The first thing to do is check to see if the indexer is turned off. If it says "...alive: false", try turning the indexer on by clicking on the "Try turning indexer on" button. Take note of the number of items unindexed items. You can also view the unindexed items in the Server status page in Retain.
Another method is to restart tomcat. This will shut down any indexer threads and restart them, bringing the indexer back alive.
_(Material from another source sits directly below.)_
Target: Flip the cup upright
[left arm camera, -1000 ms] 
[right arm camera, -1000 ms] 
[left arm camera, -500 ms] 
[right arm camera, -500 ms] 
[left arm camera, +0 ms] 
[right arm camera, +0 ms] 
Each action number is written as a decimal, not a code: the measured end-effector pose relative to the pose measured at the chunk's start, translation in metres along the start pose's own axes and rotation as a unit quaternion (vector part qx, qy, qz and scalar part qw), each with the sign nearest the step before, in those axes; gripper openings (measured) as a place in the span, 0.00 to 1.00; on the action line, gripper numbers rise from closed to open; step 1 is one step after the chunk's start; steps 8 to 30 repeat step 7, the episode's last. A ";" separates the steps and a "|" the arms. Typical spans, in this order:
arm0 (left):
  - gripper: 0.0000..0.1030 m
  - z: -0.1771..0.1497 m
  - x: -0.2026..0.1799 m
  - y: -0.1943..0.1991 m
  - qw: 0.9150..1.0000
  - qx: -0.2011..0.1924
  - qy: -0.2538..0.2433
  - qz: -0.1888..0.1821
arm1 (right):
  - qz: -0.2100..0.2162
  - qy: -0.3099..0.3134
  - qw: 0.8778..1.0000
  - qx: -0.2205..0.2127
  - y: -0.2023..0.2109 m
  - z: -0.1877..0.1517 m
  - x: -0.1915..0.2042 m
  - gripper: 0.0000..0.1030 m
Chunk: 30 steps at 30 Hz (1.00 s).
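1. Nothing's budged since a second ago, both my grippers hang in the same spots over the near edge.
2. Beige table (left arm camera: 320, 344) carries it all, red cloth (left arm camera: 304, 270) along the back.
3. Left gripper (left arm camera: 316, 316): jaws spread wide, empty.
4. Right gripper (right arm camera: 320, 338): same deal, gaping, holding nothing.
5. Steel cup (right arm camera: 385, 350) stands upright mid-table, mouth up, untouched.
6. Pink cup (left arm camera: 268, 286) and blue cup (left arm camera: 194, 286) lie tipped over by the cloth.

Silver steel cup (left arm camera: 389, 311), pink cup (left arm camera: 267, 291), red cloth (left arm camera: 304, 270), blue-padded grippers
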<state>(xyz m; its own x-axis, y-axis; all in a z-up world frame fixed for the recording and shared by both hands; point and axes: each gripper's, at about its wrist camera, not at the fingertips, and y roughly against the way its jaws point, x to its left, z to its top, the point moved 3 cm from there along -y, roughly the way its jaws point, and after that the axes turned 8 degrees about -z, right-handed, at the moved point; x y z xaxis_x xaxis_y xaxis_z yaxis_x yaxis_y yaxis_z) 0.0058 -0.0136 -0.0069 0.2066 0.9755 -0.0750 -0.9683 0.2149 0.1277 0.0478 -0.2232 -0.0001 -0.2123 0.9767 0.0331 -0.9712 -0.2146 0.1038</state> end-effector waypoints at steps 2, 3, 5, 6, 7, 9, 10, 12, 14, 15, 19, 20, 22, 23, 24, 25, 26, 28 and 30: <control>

Looking in the indexer logs can also help to identify if the indexer is not working if you see this in the log:
10:46:34,125 IndexingThread - End index master 10:46:34,626 NRTSingleton - NRTSingleton: Closing NRTManager 10:46:34,630 NRTSingleton - NRTSingleton: Closing NRTManagerReopenThread 10:46:34,633 LuceneIndexingStats - Stats updater going away 10:46:34,633 LuceneIndexingManager - IndexingManager has shut down all resources
Identifying Items Not Indexed
Refer to KB article, How to View the Number of Items Not Indexed, for instructions on identifying items that have not been indexed.
Fixing Missing or Corrupt Index Files
Refer to KB article, Fixing Missing Index Files / Indexer Fails to Load, for instructions on checking for missing index files and/or index file corruption.
Rebuilding Indexes
Refer to KB article, How to Rebuild Indexes, on symptoms of when indexes may need to be rebuilt and how to rebuild them.